YOUR OBJECTIVE: Down to the last line, print the material below verbatim.
• • • • •
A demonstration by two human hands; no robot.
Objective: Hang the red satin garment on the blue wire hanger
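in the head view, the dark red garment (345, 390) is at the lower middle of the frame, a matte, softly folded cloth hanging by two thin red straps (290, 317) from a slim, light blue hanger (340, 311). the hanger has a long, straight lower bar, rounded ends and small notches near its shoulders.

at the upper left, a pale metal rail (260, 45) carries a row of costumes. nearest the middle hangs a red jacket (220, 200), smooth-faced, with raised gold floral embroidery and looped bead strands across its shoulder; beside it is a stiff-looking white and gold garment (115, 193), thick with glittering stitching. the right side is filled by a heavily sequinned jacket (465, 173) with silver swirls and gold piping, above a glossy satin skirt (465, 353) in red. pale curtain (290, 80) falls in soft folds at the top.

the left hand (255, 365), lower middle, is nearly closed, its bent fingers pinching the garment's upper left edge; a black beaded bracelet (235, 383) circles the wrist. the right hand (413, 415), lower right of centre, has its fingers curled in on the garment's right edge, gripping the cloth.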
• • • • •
EXERCISE ANSWER:
A demonstration by two human hands; no robot.
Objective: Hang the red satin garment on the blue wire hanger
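in the head view, the dark red garment (345, 390) is at the lower middle of the frame, a matte, softly folded cloth hanging by two thin red straps (290, 317) from a slim, light blue hanger (340, 311). the hanger has a long, straight lower bar, rounded ends and small notches near its shoulders.

at the upper left, a pale metal rail (260, 45) carries a row of costumes. nearest the middle hangs a red jacket (220, 200), smooth-faced, with raised gold floral embroidery and looped bead strands across its shoulder; beside it is a stiff-looking white and gold garment (115, 193), thick with glittering stitching. the right side is filled by a heavily sequinned jacket (465, 173) with silver swirls and gold piping, above a glossy satin skirt (465, 353) in red. pale curtain (290, 80) falls in soft folds at the top.

the left hand (255, 365), lower middle, is nearly closed, its bent fingers pinching the garment's upper left edge; a black beaded bracelet (235, 383) circles the wrist. the right hand (413, 415), lower right of centre, has its fingers curled in on the garment's right edge, gripping the cloth.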

This output is complete.